▶ [AIM OF THE EXERCISE]
With the pictures left out, restate exactly the part below that opens with the line containing "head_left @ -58" and closes with the line containing "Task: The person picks".

Segment Start: GIVEN RECORDS

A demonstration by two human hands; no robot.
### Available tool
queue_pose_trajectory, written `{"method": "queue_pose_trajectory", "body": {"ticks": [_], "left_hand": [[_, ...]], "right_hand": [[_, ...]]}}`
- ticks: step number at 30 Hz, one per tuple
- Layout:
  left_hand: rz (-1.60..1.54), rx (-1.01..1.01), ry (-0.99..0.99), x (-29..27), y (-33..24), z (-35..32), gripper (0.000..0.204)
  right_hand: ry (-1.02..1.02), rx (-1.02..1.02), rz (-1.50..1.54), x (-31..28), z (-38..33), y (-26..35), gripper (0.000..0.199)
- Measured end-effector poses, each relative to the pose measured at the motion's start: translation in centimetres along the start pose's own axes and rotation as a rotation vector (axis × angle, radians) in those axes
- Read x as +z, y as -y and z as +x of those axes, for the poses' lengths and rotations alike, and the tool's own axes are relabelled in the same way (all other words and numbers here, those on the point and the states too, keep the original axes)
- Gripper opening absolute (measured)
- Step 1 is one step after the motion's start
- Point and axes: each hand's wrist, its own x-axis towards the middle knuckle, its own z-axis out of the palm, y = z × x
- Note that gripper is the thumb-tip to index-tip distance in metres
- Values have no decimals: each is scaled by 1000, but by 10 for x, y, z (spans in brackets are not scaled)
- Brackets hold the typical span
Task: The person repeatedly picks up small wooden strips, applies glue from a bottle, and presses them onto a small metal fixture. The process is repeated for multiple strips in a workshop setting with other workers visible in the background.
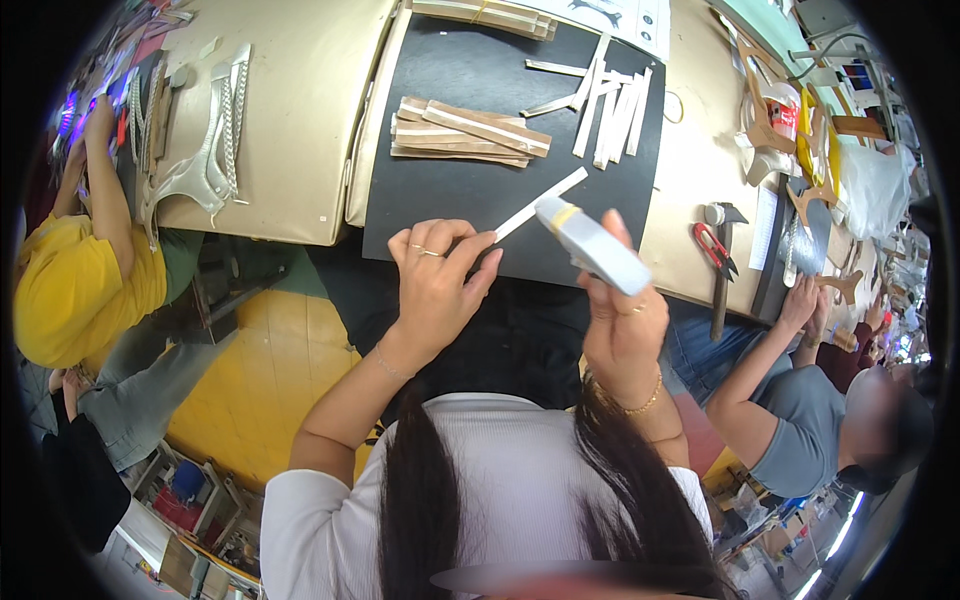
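Strip (541, 205) flat, pale, in left hand (435, 270); smooth grey block (600, 250), right hand (628, 335).

Over a black mat (410, 200) — seen from above — a person's left hand (437, 262) pinches the near end of a narrow white strip (545, 200); the right hand (628, 335) grips a pale grey block (610, 256) with a yellow band. Brown strips (470, 133) lie stacked farther off, loose white strips (608, 125) to their right. A hammer (720, 285) and red-handled snips (711, 243) rest at right. Co-workers sit either side.
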Motion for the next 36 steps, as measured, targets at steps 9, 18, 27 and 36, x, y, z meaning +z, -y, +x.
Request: {"method": "queue_pose_trajectory", "body": {"ticks": [9, 18, 27, 36], "left_hand": [[83, 161, 91, 6, 4, 12, 24], [91, 234, 96, 4, 4, 19, 19], [91, 248, 103, -1, 2, 26, 16], [35, 328, 7, -32, -15, 90, 15]], "right_hand": [[89, 0, -182, 14, 1, -18, 62], [-55, 79, -167, 12, 5, -43, 61], [-133, 171, -202, 5, 16, -62, 55], [-52, 380, 205, -15, -5, -33, 48]]}}
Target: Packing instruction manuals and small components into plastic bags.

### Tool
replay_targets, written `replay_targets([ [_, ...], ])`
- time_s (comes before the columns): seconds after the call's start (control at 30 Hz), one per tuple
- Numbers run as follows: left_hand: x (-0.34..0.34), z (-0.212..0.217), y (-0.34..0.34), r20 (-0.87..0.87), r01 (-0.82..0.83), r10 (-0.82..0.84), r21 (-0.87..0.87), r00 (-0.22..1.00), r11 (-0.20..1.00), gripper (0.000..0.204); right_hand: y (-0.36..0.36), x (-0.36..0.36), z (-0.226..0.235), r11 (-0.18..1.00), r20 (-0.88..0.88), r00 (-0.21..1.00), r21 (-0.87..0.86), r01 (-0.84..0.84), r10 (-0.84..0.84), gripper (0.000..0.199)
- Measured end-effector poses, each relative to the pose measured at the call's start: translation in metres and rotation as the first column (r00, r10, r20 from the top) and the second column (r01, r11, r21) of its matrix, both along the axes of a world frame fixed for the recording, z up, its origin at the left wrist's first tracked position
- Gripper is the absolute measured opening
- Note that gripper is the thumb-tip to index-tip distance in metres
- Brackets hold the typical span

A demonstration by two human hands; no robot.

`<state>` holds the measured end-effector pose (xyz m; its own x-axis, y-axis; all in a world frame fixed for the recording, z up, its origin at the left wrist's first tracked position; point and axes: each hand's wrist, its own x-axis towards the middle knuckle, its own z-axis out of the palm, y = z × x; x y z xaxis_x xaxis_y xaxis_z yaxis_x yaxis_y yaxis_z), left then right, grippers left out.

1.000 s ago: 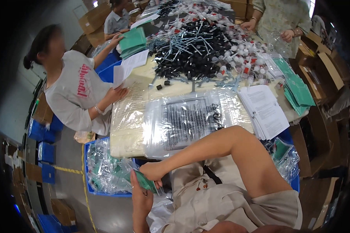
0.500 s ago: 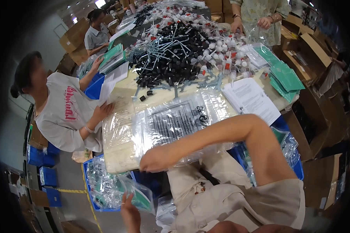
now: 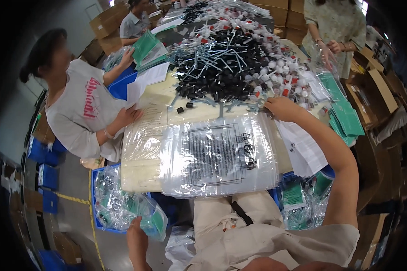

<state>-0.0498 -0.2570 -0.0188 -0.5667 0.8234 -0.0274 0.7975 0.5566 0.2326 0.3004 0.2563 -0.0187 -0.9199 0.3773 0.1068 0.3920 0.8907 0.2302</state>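
And there's the counter [image 3: 135, 178], a mixed heap [image 3: 212, 77] towering at its middle, clear bags [image 3: 203, 158] stacked along its near edge. Low left, the blue bin [image 3: 93, 205]; up right, papers [image 3: 305, 156]. The green-filled bag [image 3: 157, 221] lies over the bin's edge, left hand [image 3: 137, 237] just beside; right hand [image 3: 281, 109] reaches the papers' far end. Either grip clenched or released? From here, can't tell.

I log: wrenches [image 3: 234, 105], silver-grey; sheets [image 3: 303, 153], white with dark print; caps [image 3: 212, 79], black; bottles [image 3: 286, 89], white and red; booklets [image 3: 347, 118], green; crate [image 3: 93, 194], blue; tabletop [image 3: 142, 167], cream.
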Motion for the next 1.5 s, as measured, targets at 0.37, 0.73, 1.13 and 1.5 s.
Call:
replay_targets([
  [0.37,-0.008,-0.013,0.004,0.036,0.000,-0.002,0.033,0.999,0.999,0.041,0.022,-0.013,-0.005,0.996,-0.112,0.990,-0.039,0.080,-0.084,0.016],
  [0.73,-0.034,-0.033,-0.004,0.026,-0.119,0.118,0.050,0.993,0.992,0.042,0.074,-0.084,0.051,0.857,-0.453,0.819,-0.508,0.087,-0.352,0.016],
  [1.13,-0.030,-0.031,-0.004,0.051,-0.151,0.147,0.109,0.988,0.982,0.043,0.150,-0.163,0.045,0.919,-0.499,0.784,-0.075,0.387,-0.370,0.018],
  [1.5,-0.031,-0.040,0.003,0.035,-0.171,0.170,0.014,0.985,0.985,0.040,0.114,-0.128,0.080,0.949,-0.647,0.701,-0.127,0.290,-0.300,0.017],
])
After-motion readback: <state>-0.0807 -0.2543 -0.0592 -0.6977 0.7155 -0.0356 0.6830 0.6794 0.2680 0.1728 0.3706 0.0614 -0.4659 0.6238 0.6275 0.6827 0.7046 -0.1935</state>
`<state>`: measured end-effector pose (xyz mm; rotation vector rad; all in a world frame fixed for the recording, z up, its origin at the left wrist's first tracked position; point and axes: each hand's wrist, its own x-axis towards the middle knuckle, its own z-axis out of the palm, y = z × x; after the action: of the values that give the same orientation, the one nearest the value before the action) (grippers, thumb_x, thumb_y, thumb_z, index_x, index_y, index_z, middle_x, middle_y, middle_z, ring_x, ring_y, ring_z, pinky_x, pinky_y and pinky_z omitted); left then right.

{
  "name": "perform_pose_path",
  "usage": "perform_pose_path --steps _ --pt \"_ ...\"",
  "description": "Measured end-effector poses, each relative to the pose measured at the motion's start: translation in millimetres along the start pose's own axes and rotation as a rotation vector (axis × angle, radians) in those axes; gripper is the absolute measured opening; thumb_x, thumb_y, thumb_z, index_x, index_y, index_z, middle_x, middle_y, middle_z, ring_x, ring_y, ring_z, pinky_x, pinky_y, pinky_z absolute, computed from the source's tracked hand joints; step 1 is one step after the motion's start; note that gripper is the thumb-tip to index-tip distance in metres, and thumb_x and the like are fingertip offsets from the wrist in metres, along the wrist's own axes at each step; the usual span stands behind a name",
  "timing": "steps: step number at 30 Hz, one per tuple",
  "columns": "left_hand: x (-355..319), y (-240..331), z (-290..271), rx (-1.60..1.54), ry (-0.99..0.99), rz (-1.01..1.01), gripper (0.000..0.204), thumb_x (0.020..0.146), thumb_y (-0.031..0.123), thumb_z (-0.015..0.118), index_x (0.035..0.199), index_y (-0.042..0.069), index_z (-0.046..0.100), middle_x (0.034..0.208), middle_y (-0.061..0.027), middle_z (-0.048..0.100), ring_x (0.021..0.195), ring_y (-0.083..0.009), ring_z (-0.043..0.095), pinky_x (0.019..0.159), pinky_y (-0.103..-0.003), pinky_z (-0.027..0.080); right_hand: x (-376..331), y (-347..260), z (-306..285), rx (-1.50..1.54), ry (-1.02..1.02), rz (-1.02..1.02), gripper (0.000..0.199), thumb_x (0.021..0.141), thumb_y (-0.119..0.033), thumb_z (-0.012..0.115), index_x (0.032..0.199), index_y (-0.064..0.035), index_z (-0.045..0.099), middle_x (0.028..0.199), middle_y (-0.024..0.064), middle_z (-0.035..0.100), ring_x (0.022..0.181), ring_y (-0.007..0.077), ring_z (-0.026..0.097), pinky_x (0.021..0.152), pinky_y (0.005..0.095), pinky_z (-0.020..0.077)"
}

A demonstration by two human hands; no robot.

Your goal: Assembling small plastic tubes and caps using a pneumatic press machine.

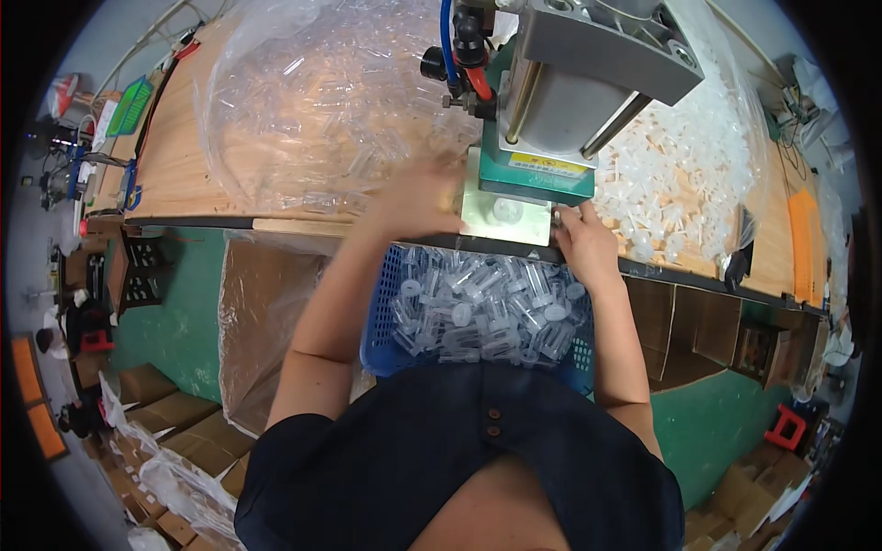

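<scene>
My left hand (pixel 415 197) is blurred at the table's front edge, just left of the press's metal base plate (pixel 485 220); I cannot tell whether it holds anything. My right hand (pixel 582 241) rests at the plate's right corner, fingers curled near a small clear plastic piece. A clear round part (pixel 508 210) sits on the plate under the green and grey press (pixel 560 110). Below the table edge, on my lap, a blue basket (pixel 384 312) is full of clear plastic tubes and caps (pixel 487 308).
A big clear bag of transparent tubes (pixel 322 110) lies on the wooden table at the left. A heap of white plastic caps (pixel 680 174) in a bag lies at the right. Cardboard boxes (pixel 184 422) and a plastic-lined carton (pixel 262 312) stand on the green floor.
</scene>
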<state>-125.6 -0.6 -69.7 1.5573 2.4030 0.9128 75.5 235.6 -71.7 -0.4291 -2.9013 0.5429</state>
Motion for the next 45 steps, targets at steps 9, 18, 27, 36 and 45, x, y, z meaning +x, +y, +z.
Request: perform_pose_path --steps 9,18,27,36,45 --pt "-18 -36 -48 0.064 -0.003 -0.628 0.04 0.073 0.027 0.075 0.101 0.001 0.064 0.104 -0.0136 0.065 0.089 -0.0248 0.065 0.078 -0.034 0.051 6 3 -13 0.159 0.113 0.043 0.015 0.089 -0.015 0.061 0.102 -0.0092 0.066 0.112 0.0078 0.062 0.076 0.0256 0.064 0.07 0.0342 0.0515" --pt "-28 88 36 -1.369 0.063 -0.359 0.044 0.079 -0.014 0.06 0.12 0.001 0.053 0.109 -0.0065 0.061 0.099 -0.0185 0.063 0.087 -0.029 0.051 -12 -46 -15 1.231 -0.184 0.201 0.051 0.102 -0.046 0.033 0.091 -0.0038 0.059 0.07 0.0034 0.054 0.055 0.0094 0.053 0.054 0.0224 0.0413" --pt "-10 104 57 -0.213 0.148 -0.012 0.047 0.067 0.018 0.077 0.11 0.007 0.061 0.098 -0.008 0.06 0.096 -0.0244 0.06 0.082 -0.039 0.045 -4 -69 12 0.962 0.195 0.133 0.043 0.102 -0.041 0.032 0.1 -0.0028 0.05 0.086 0.0105 0.055 0.079 0.0164 0.053 0.073 0.0294 0.0432" --pt "7 53 69 -0.136 0.243 -0.281 0.044 0.068 0.037 0.076 0.105 0.016 0.066 0.114 -0.0048 0.06 0.115 -0.0256 0.049 0.093 -0.05 0.027 24 -15 11 0.303 0.279 0.092 0.024 0.095 -0.029 0.053 0.097 -0.0073 0.064 0.079 0.0093 0.06 0.066 0.0245 0.062 0.06 0.0362 0.049" --pt "16 32 32 -0.33 0.029 -0.206 0.052 0.068 0.038 0.076 0.113 0.014 0.064 0.123 -0.0095 0.057 0.121 -0.03 0.046 0.096 -0.052 0.032 37 -1 17 -0.386 -0.064 0.079 0.017 0.089 -0.022 0.054 0.097 -0.0072 0.056 0.078 0.0131 0.065 0.074 0.0312 0.067 0.061 0.042 0.0527"
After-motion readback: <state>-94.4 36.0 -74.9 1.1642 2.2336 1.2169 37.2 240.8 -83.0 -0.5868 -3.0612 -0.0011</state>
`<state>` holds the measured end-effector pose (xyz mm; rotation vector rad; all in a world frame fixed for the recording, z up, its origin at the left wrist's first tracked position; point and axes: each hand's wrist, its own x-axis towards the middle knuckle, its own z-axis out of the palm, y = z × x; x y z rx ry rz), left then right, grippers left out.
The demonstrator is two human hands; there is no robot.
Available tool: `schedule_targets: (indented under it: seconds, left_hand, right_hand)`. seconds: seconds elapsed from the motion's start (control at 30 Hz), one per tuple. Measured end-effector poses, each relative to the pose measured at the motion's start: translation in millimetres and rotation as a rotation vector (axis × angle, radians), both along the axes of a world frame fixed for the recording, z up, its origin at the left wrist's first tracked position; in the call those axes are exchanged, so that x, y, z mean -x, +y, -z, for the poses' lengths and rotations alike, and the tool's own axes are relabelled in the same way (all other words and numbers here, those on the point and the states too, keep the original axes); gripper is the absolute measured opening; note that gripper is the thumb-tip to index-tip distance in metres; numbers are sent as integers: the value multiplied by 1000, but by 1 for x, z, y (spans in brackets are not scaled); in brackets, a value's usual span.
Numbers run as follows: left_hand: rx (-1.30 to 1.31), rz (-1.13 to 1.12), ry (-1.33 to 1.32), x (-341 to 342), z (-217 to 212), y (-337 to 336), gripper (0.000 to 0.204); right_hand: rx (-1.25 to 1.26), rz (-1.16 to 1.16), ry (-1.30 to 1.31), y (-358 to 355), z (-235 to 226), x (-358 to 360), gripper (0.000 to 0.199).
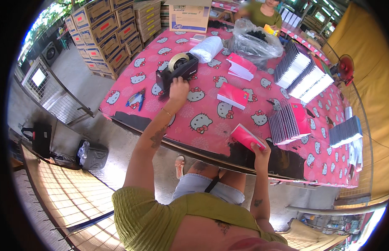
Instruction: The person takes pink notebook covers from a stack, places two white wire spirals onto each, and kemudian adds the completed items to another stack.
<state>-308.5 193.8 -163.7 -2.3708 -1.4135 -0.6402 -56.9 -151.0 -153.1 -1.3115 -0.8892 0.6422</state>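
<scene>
My left hand [179,89] reaches out over the table, its fingers curled against the near side of a black tape dispenser [188,69]. A roll of yellowish clear tape [178,62] sits in the dispenser. The fingertips are partly hidden. Close to the table's front edge, my right hand [261,150] grips a slim red-pink booklet [246,136], thumb on top, tilted just above the tabletop. A small stack of pink booklets [233,95] lies beyond it. To its right stands a row of spiral-bound notebooks [289,124] with pink covers.
The pink patterned tablecloth [194,140] is worn black along the front. Blue-handled scissors [136,99], more pink booklets [241,67], a white roll [207,49], a clear plastic bag [255,44] and notebook stacks [310,79] lie around. Cartons [103,35] stand behind; another person [261,14] sits across.
</scene>
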Motion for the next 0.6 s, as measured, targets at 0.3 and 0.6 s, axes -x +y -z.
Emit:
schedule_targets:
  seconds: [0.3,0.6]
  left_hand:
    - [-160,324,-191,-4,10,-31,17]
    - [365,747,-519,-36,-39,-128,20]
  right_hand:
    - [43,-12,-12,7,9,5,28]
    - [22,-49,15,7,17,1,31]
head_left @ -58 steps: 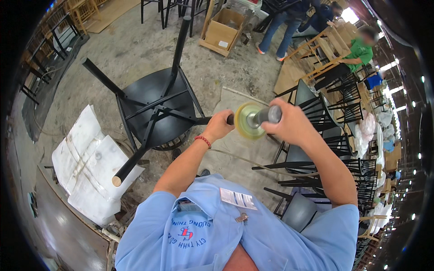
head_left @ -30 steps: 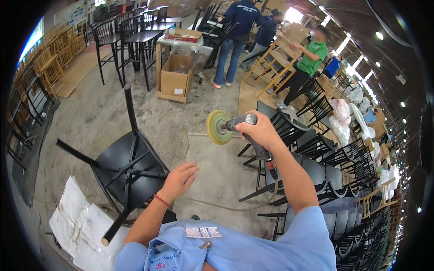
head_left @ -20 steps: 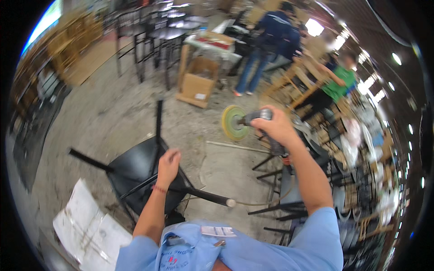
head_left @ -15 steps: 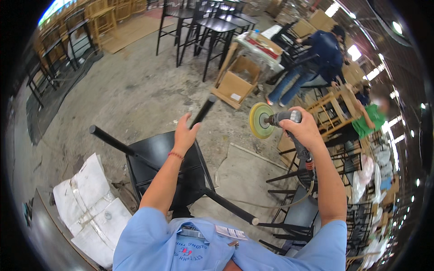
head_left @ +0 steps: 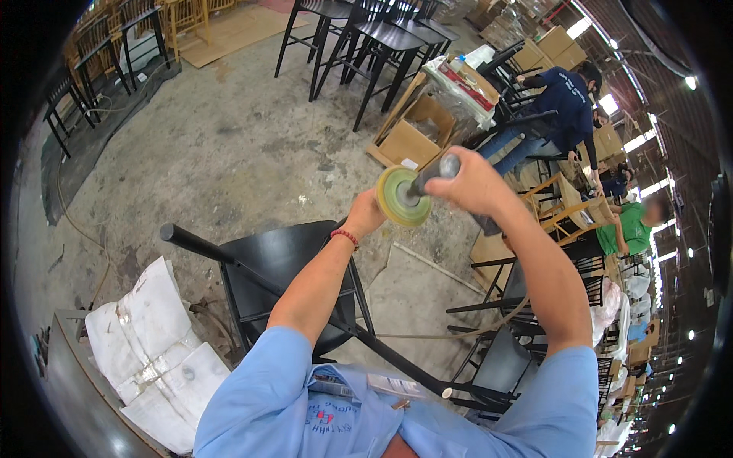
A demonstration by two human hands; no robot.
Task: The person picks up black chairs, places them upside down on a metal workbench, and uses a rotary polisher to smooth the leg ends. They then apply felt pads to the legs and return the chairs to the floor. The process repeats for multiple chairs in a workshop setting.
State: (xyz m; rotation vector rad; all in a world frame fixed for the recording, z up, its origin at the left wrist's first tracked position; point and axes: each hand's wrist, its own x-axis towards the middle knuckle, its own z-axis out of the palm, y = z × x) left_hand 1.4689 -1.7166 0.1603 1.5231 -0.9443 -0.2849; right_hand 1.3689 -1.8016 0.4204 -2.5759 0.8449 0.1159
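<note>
A disc sander [head_left: 422,183] with a round yellow-green pad [head_left: 402,197] is held in my right hand [head_left: 475,183], the fingers wrapped round its dark grey body. My left hand [head_left: 365,215] is beside the pad's left edge. Its fingers are mostly hidden behind the pad, so their grip does not show. Below my left forearm a black wooden chair [head_left: 279,256] lies tipped over. One leg [head_left: 191,241] points to the upper left and another [head_left: 401,368] runs toward the lower right. My left wrist hides where the far leg stood.
White wrapped packages [head_left: 149,343] lie at the lower left beside a grey metal surface [head_left: 99,382]. An air hose [head_left: 458,336] trails rightward. More black chairs [head_left: 500,359] stand at right. Ahead are a cardboard box [head_left: 416,137], black stools [head_left: 385,46] and two people at work [head_left: 561,107].
The sander and my right hand have moved left and slightly up. My left hand has moved right and up to the pad, and its fingers, spread before, are now hidden.
</note>
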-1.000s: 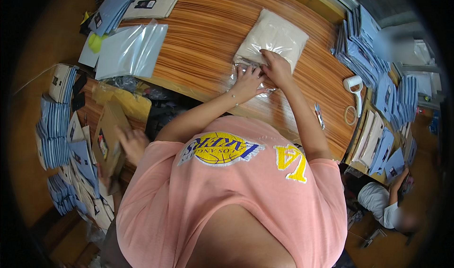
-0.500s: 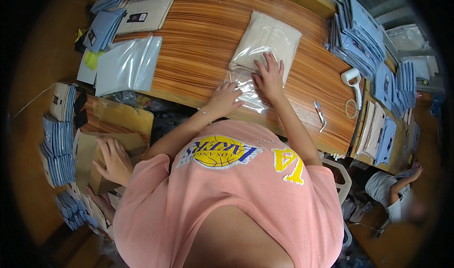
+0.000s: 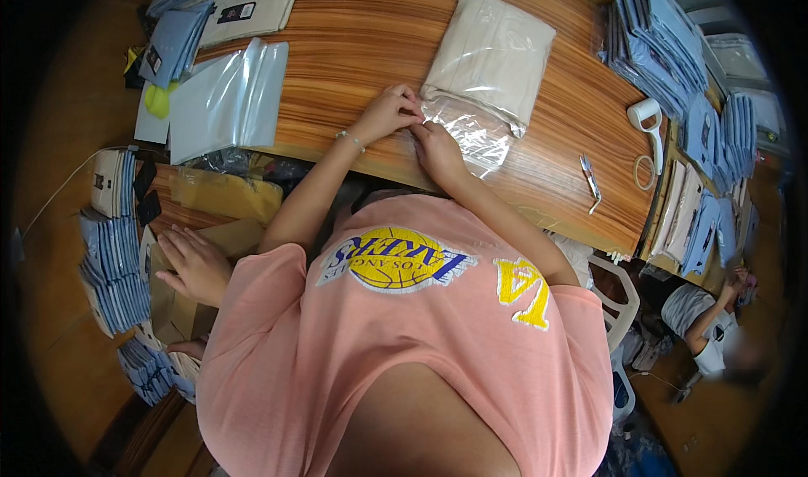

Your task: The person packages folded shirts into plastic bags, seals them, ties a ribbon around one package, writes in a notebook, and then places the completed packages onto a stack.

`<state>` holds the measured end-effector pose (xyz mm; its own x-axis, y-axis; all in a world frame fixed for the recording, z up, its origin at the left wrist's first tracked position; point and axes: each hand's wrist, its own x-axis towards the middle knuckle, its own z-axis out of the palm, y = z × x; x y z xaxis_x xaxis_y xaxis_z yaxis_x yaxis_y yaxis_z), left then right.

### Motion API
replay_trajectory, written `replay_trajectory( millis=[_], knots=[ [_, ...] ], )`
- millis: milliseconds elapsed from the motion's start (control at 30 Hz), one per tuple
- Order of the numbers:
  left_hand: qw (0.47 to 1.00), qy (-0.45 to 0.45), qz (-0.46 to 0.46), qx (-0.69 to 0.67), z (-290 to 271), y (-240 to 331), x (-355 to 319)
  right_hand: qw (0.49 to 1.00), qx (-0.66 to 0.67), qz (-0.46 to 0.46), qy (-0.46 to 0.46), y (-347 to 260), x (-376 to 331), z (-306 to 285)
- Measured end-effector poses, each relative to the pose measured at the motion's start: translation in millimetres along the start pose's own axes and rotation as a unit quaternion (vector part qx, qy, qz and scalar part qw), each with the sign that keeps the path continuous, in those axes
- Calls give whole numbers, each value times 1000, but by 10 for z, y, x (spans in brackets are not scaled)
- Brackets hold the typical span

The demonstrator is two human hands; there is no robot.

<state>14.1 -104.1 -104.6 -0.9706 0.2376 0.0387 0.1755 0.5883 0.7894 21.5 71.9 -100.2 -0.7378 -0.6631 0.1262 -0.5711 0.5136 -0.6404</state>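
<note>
Wooden worktop carries a bagged cream garment, long axis running away from the person, open flap nearest. Left hand and right hand pinch the flap's clear edge; fingertips partly hidden.

Clear plastic bag with folded cream cloth, mid desk. Empty clear bags at left edge. Blue flat packs stacked far right, more down left.
</note>
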Motion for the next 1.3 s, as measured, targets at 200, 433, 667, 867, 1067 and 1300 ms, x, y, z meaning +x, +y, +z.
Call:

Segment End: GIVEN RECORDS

▶ [RESULT]
head_left @ -58 steps: 
head_left @ -30 steps: 
head_left @ -20 steps: 
head_left @ -15 steps: 
head_left @ +0 steps: 
A demonstration by two human hands; no robot.
Task: The person picks up black chairs, places them upside down on a metal workbench, and uses a rotary polisher to smooth the leg ends. They then apply felt pads to the legs and return the chairs to the floor. The process repeats for multiple chairs in a workshop setting.

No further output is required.